We got to our room 15 minutes before class started and I quickly changed my clothes, wiped off my makeup, and covered myself in perfume. After I finished, I was left with 10 minutes to get there.

"I'm sorry that I couldn't comfort you about that, we can talk about it all later. I just don't want you late on your first day." Toni assured me as we walked.

"Don't worry, it's honestly fine. I was just hungover and emotional, I'm totally over it." I couldn't even trick myself with that lie.

-

My first day went by pretty quickly once I was able to focus and keep my mind of other things not pertaining to my work.

Instead of meeting back up with Toni afterwards, I decided to leave campus and wander around the town.

I stopped at random stores that I thought would interest me, but as the day passed, my mind remained clustered with thoughts and I wasn't able to pay attention to anything besides them.

"Hey," A voice was able to disconnect me from my own mess of a head. I looked at the stranger with confusion and he continued to speak.

"Oh I'm sorry. I'm Chance, from last night." He held out his hand for me to shake, I hesitantly reached for it.

"Are you the mysterious guy from the bed?" I lightly joked. "Then I guess you were the mysterious girl." he returned the joke.

"I guess so." I forced an awkward smile. I left it at that with no other intention to continue with the conversation.

"So did we um-?" he asked me, scratching the back of my neck.

"I don't know, I was hoping you would know." I admitted, my face beyond morbid.

"Damn, well what's your number so we maybe one time we actually can." his words made me cringe as I thought of another man's touch that wasn't Alex's.

"No, thank you." I quietly spoke before exiting the small shop I was in.

"Wait," he followed me out, stopping me in my tracks. "Can we at least hang out some time?" he almost begged.

"Like I said before, no thank you." I technically repeated myself.

"Why not?" He was starting to get on my nerves and my tension wasn't helping.

"Would you just back off? I'm not in the right state of mind right now, seriously just leave me be. Jesus, I'm not a fucking prostitute." I snapped.

"That's what they all say." he remarked.

I was seconds away from slapping him but I'm not asking for a reputation on my first week here.

-

The sun had just set when I got back to the room and Toni clearly wasn't there.

I laid on my bed and scrolled through my phone.

"When did Alex call me?" I questioned myself as I studied my call list.

I didn't talk to him, did I? It says I answered it but I don't remember anything relating to this situation.

My pained chest got the best of me and my fingers pressed the call button before I even had the chance to think it over.

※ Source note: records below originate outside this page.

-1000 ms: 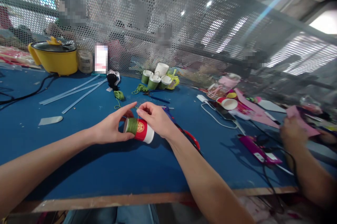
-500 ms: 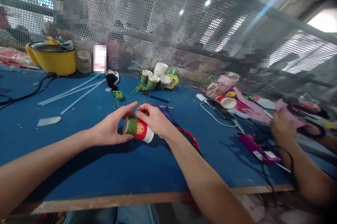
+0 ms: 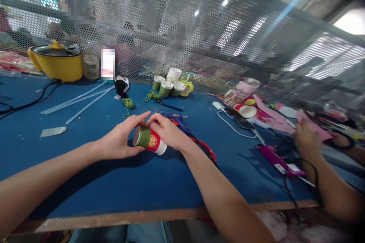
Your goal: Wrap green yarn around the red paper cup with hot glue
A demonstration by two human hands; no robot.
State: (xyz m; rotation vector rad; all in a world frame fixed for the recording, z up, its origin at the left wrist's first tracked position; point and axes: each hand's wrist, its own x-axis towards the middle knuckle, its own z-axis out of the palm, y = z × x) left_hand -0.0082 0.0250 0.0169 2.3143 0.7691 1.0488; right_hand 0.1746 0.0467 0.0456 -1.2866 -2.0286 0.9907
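Note:
A red-and-white paper cup (image 3: 159, 147) with a gold emblem lies tilted on its side between my hands, just above the table. Green yarn (image 3: 144, 136) is wound in a band around its rim half. My left hand (image 3: 121, 136) grips the cup at the rim end, thumb below and fingers reaching over the top. On the cup's upper side, my right hand (image 3: 162, 129) has thumb and forefinger pinched on the yarn; the strand itself is mostly hidden by the fingers.
A blue glue gun (image 3: 176, 120) lies just behind my right hand. Farther back are pliers (image 3: 171, 106), green-wrapped cups (image 3: 165, 89) and a yarn bundle (image 3: 127, 103). Glue sticks (image 3: 88, 104) and a yellow pot (image 3: 58, 64) are left. At right, a co-worker's hand (image 3: 306, 136) holds pink material.
My right hand has shifted slightly, its fingers lower and closer to the cup. The cup has turned a little, its emblem moving. The co-worker's hands have moved slightly.

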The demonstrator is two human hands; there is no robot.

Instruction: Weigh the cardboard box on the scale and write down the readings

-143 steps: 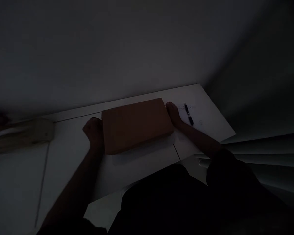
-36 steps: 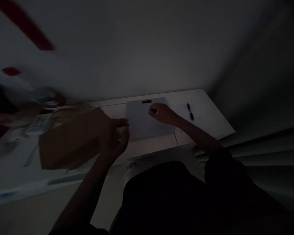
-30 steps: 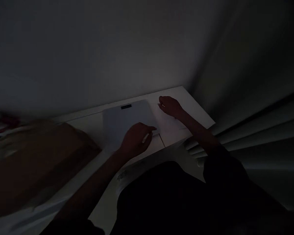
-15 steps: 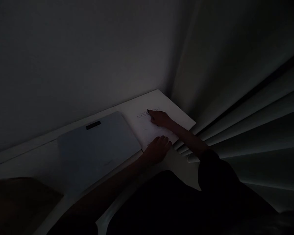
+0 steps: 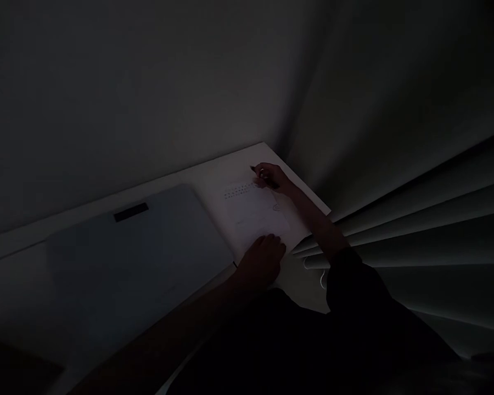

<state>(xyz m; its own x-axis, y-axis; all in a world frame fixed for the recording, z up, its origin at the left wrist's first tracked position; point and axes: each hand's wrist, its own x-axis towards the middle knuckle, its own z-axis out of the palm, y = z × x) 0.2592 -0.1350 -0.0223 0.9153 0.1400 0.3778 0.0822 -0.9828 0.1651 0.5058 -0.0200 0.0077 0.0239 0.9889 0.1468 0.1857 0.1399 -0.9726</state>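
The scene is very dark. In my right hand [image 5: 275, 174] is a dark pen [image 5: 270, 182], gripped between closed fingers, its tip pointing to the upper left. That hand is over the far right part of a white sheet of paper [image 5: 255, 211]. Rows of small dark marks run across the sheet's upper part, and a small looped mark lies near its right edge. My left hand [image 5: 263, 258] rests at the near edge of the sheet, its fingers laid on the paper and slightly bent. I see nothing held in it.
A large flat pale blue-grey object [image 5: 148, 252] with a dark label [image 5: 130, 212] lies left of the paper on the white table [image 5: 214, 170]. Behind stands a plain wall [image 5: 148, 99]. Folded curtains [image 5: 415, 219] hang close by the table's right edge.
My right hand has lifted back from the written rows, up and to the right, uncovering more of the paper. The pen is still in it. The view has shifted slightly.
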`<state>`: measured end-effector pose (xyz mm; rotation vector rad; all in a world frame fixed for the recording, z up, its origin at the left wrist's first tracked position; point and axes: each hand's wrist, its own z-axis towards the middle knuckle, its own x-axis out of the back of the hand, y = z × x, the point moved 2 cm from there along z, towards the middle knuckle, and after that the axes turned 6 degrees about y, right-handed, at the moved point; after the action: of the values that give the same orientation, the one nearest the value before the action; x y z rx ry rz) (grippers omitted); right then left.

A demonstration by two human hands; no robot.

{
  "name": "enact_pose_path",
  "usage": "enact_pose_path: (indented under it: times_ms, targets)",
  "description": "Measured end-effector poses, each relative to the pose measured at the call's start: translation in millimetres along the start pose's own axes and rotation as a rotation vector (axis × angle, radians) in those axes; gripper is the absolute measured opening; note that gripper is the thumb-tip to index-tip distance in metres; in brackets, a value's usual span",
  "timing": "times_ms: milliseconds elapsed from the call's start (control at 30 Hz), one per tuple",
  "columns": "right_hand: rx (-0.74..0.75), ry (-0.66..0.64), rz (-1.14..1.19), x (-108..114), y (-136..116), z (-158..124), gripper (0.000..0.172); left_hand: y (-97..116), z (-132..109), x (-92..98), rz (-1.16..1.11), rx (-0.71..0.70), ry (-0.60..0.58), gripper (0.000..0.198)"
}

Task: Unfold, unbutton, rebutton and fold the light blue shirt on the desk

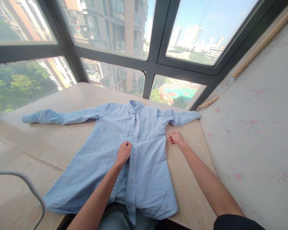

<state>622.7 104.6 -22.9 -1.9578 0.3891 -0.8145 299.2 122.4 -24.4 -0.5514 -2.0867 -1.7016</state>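
Observation:
A light blue long-sleeved shirt [148, 153] lies front up, its sleeves spread to both sides and its collar pointing at the window. The front is unbuttoned, and the two button edges lie close together. My left hand [124, 151] is closed at the front opening, fingers pinched on the shirt's edge about halfway down. Just off the shirt's right side, my right hand [175, 138] is curled into a fist below the right sleeve, with nothing visible in it. The shirt's bottom hem hangs partly over the near edge of the table.
The shirt rests on a pale wooden tabletop [69, 135]. Dark-framed windows [110, 54] rise behind it, and a flowered wall [249, 127] borders the right side. A grey-white curved tube [26, 179] stands at the lower left. My lap [120, 217] is below the near edge.

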Motion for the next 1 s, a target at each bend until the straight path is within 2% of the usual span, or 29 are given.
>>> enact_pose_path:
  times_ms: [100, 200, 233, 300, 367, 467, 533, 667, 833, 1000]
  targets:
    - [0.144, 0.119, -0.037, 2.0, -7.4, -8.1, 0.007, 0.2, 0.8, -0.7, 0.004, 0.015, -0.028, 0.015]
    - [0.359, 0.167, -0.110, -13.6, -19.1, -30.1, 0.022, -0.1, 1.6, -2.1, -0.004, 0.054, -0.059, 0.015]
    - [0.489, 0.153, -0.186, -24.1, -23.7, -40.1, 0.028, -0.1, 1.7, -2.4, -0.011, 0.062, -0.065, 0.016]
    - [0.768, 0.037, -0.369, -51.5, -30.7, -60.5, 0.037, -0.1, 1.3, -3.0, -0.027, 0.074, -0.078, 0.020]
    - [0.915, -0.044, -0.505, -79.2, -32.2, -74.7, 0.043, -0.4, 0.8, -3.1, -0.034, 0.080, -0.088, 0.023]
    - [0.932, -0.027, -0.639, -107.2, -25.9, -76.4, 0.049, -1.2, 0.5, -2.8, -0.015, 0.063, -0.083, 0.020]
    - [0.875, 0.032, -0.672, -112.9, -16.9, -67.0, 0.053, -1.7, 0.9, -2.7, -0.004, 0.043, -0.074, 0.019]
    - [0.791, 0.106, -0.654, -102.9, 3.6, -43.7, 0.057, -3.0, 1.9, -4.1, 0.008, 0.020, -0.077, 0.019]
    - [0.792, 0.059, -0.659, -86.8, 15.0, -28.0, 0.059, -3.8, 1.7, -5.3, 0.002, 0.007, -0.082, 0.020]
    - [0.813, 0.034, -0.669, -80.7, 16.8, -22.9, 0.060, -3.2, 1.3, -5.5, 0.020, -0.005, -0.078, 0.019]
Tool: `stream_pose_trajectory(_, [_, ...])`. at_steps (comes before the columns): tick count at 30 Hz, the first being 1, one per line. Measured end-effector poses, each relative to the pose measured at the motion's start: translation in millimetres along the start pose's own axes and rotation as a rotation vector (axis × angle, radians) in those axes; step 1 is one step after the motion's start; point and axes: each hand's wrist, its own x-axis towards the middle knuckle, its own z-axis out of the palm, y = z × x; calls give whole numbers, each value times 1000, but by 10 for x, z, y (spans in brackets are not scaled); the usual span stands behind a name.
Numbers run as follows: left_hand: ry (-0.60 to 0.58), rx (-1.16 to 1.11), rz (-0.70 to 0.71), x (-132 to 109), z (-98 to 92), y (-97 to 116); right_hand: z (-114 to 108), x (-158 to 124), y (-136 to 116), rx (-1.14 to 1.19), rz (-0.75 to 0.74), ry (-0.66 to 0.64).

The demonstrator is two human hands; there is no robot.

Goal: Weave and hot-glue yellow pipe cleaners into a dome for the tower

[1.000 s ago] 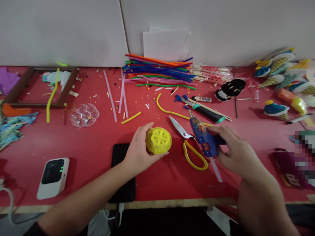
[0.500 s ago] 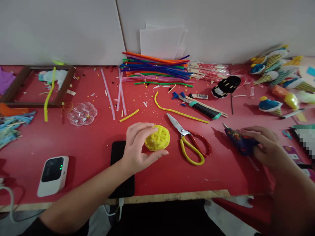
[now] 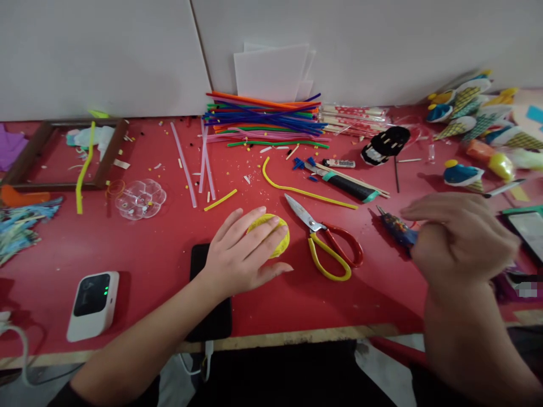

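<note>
My left hand (image 3: 240, 254) lies over a yellow woven ball (image 3: 278, 237) on the red table (image 3: 148, 249). Its fingers cover the top of the ball and the thumb lies beside it. My right hand (image 3: 460, 240) hovers at the right, blurred by motion, over a blue glue gun (image 3: 396, 226) of which only the nozzle end shows. I cannot make out whether its fingers grip the gun. Scissors (image 3: 326, 246) with yellow and red handles lie between the two hands.
A black phone (image 3: 203, 316) lies under my left forearm, and a white router (image 3: 91, 305) sits at the front left. Coloured straws (image 3: 263, 118) are piled at the wall. A clear tray (image 3: 139, 199), a wooden frame (image 3: 38, 150), a craft knife (image 3: 348, 186) and paper craft figures (image 3: 470, 113) surround the space.
My right hand carried the glue gun from beside the scissors to the right, then rose over it. My left hand turned the yellow ball and now lies flatter over it.
</note>
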Motion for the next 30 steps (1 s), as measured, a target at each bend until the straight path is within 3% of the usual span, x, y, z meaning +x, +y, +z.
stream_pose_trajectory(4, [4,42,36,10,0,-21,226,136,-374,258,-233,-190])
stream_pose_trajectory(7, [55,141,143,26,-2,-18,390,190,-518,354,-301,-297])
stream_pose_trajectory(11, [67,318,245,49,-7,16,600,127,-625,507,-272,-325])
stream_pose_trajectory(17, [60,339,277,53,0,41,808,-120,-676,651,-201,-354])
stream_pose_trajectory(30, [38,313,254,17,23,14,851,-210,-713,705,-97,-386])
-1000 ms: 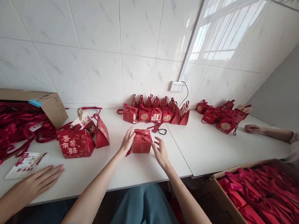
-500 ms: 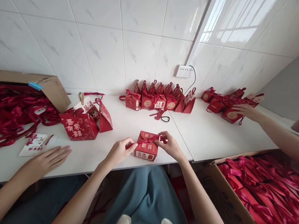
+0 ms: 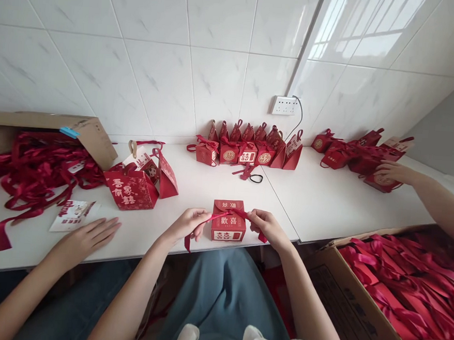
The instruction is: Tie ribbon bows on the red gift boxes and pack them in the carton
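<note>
A red gift box (image 3: 228,229) with gold and white Chinese characters stands upright at the table's front edge, right before me. Across its top runs a dark red ribbon (image 3: 220,215), pulled out to both sides. On the box's left, my left hand (image 3: 190,223) pinches one end of the ribbon, and a tail hangs below the fingers. My right hand (image 3: 265,225) grips the other end at the box's right side, with a short tail below it. Where the ribbon crosses the middle of the lid, I cannot tell whether it is knotted.
Finished-looking red boxes (image 3: 228,153) line the wall beneath a power strip (image 3: 285,106). At left are a carton (image 3: 100,141) spilling ribbons, larger red boxes (image 3: 130,193) and another person's hand (image 3: 90,237). A second person's hand (image 3: 393,172) touches boxes at right, above a full carton (image 3: 361,298).
My hands have drawn apart and pulled the ribbon tighter across the box; the loop at its right is gone. The box has turned squarer to me. The view has shifted slightly.
</note>
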Tool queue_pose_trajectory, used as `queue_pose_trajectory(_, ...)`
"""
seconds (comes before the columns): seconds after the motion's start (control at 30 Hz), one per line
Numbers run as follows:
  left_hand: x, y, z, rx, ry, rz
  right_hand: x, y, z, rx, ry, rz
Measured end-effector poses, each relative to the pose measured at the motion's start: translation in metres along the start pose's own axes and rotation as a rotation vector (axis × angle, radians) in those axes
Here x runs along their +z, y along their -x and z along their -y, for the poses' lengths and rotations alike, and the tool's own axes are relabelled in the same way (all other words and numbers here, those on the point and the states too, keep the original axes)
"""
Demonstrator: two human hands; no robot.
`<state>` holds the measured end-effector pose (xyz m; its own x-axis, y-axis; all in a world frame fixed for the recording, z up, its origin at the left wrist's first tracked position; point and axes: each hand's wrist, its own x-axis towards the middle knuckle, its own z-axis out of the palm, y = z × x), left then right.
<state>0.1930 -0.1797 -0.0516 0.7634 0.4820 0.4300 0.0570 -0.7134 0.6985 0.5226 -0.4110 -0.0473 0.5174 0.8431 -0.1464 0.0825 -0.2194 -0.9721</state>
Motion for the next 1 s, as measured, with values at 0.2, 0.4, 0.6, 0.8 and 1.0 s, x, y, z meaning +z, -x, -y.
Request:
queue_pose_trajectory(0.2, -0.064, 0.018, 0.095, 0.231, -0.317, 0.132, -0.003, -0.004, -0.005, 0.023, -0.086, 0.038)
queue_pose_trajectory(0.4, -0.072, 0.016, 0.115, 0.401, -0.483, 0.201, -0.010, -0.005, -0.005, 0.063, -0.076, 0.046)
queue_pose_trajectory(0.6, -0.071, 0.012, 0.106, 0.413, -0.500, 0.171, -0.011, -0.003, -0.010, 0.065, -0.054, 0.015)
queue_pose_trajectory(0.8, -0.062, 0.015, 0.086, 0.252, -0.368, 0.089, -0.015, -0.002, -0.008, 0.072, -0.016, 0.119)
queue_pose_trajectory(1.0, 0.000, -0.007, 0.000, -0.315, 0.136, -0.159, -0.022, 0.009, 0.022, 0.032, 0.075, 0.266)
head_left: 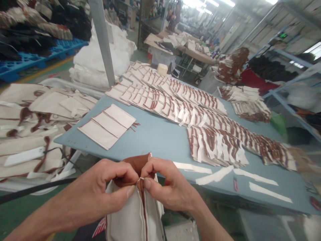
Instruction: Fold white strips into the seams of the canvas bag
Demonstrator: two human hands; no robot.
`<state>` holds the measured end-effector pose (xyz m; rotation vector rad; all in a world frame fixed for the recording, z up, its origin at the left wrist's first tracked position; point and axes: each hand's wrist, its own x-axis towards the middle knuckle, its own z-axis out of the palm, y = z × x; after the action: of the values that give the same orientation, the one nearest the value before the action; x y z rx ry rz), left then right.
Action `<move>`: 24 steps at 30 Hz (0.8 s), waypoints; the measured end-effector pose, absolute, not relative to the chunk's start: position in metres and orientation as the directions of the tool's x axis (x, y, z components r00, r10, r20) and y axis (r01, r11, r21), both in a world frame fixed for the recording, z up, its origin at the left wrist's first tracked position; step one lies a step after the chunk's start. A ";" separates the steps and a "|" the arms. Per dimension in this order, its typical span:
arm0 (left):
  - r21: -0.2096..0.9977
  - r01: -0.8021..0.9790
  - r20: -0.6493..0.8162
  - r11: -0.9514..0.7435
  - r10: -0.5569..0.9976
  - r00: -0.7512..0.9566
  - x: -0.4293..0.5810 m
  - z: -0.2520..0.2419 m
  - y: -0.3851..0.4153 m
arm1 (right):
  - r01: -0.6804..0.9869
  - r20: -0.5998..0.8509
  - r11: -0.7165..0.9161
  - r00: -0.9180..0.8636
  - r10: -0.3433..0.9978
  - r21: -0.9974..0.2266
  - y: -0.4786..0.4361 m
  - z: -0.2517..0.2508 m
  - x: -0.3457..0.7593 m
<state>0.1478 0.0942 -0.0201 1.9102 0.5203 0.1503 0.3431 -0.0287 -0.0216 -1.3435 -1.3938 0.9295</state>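
Note:
Just in front of the table's near edge, both hands pinch a cream fabric piece with brown trim (127, 214), perhaps a bag; its exact kind is unclear. My left hand (107, 187) is closed on its upper edge from the left. From the other side my right hand (167, 184) grips the same edge, thumb and fingertips pressed together at the brown-lined seam. The fingertips of the two hands nearly meet there. A brown flap stands up behind them. The lower end of the piece runs out of view.
On the blue-grey table (155, 137) lie a flat cream panel (107, 125), long overlapping rows of brown-edged cream pieces (160, 100), loose white strips (215, 175) and a small pink-handled tool (235, 184). Left stands a cart heaped with cream pieces (25, 134). A metal post (102, 43) rises at the table's far left.

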 end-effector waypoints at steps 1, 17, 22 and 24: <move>0.906 0.271 -0.116 -0.324 0.426 0.897 0.148 -0.019 0.094 | 0.233 0.125 0.108 0.060 0.990 -0.966 -0.028 -0.023 0.342; 0.777 0.071 0.208 -0.626 0.361 0.909 0.149 -0.023 0.099 | -0.314 0.074 0.080 0.032 0.997 -0.946 -0.022 -0.057 0.326; 0.776 0.077 0.218 -0.626 0.380 0.899 0.144 -0.024 0.094 | -0.251 0.077 0.081 0.023 0.997 -0.965 -0.023 -0.059 0.323; 0.767 0.089 0.219 -0.635 0.391 0.894 0.143 -0.022 0.091 | -0.086 0.105 0.108 0.038 0.994 -0.990 -0.024 -0.052 0.326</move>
<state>0.1429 0.0907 -0.0219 2.2329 0.3426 0.4698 0.3257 -0.0241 -0.0524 -1.0824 -1.1690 1.1473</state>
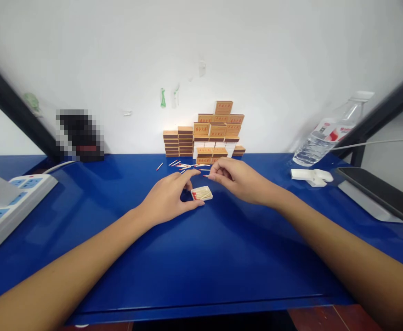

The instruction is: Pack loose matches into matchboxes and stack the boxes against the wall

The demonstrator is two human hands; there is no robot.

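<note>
A white matchbox tray [208, 198] of red-tipped matches lies on the blue table. My left hand [168, 195] steadies it at its left end, the thumb along the near side and curled fingers at the far corner; the index finger reaches out above it. Just beyond and right of the tray, my right hand [237, 179] pinches a match [206, 175], its red head poking out to the left of the fingertips. Loose matches [184, 166] lie scattered behind the hands. Stacked matchboxes [217, 131] rise against the wall behind them.
On the left are a power strip [18, 202] and a pixelated dark object [80, 135]. A water bottle [325, 135] leans at the back right, near a white plastic piece [311, 176] and a black phone-like slab [380, 191]. The table's front edge [215, 309] runs below.
</note>
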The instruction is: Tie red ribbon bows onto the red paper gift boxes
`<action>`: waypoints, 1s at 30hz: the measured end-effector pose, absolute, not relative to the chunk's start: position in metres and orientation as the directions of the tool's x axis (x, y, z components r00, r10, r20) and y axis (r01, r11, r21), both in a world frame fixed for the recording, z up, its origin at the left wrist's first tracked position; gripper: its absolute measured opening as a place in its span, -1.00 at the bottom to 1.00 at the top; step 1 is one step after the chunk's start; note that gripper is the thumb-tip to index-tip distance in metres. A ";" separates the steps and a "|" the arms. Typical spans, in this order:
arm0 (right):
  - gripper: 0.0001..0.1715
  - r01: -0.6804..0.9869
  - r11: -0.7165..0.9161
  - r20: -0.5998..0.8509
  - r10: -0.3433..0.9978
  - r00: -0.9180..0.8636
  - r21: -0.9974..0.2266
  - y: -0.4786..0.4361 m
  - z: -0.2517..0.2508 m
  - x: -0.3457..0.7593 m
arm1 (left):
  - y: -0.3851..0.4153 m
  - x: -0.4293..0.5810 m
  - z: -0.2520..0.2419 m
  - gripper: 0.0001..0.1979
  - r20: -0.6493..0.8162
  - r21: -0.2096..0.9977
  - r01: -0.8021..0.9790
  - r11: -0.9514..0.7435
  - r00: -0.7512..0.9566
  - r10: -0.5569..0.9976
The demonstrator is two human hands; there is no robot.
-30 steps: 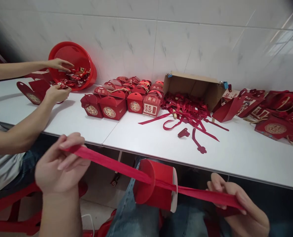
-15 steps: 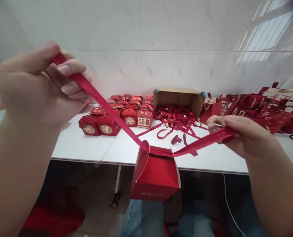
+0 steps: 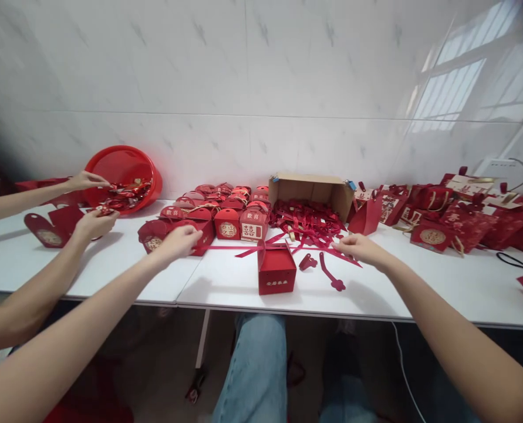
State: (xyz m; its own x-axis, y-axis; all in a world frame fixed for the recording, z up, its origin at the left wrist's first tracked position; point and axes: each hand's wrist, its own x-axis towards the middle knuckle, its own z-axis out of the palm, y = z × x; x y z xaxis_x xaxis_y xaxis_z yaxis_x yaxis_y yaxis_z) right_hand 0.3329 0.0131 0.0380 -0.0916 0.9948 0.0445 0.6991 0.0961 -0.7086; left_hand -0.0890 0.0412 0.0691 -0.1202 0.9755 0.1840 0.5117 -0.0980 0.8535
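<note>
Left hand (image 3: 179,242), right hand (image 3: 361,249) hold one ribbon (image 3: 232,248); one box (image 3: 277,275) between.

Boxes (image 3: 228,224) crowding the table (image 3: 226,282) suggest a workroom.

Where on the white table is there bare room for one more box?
Bare: between your left forearm and the pale-lettered red box; right of your right forearm, before the red paper bags. Crowded: behind, with clustered red boxes, and red ribbons spilling from the brown cardboard carton.
</note>
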 end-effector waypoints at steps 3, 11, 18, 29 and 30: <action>-0.44 0.808 0.114 0.082 0.993 -0.081 -0.578 0.024 0.008 0.324 | 0.053 -0.092 0.031 -0.72 0.185 0.694 0.717 -0.064 -0.092 0.978; -0.51 0.873 0.135 0.132 0.988 -0.082 -0.469 0.030 -0.019 0.320 | 0.040 -0.087 -0.007 -0.84 0.198 0.285 0.952 -0.111 0.054 0.979; -0.53 0.881 0.164 0.154 0.983 -0.105 -0.444 0.029 -0.017 0.322 | 0.027 -0.077 -0.031 -0.81 0.107 0.103 0.986 -0.133 0.122 0.987; -0.62 0.911 0.035 0.354 0.927 0.125 -0.411 0.017 -0.041 0.296 | 0.015 -0.059 -0.035 -0.88 0.244 0.077 0.910 -0.407 0.379 0.893; -0.59 0.910 0.016 0.405 0.899 0.169 -0.415 0.014 -0.041 0.293 | 0.011 -0.058 -0.033 -0.87 0.287 0.070 0.900 -0.430 0.395 0.873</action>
State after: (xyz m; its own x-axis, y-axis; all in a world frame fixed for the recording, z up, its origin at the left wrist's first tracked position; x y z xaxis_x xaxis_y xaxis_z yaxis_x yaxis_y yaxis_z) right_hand 0.2929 0.0137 -0.0408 0.1685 0.8987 0.4049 0.9099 0.0162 -0.4146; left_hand -0.0580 0.0112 -0.0334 0.3948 0.8726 0.2874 0.9000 -0.4303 0.0700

It rang 3 times and he clearly rejected it, my face fell as I realized this truly was the end of us and it was all my fault.

Maybe my drunken self said something I wasn't supposed to last night. If I don't even remember him calling, I sure as hell won't be able to remember what was said. I obviously fucked something else up too.

I don't even understand why I miss him after the shit he said to me, but that's Alex. He never thinks about what he says, and then his secretly big heart drags you right back in because he finally thinks about what he did wrong.

That call was probably him realizing it and I messed it up, I ruined it all.

I ruined his possible apology and now if there isn't a way to get him to talk to me, then there's nothing I can do about making things right.

A/N: I know this chapter took me way too long. I've been having horrible writer's block so I know this has been dragging. But I have a legitimate reason, okay? Alex called me on hushed on March 13, 2016 so Ripperoni to me. Forgive me, babes. I love you!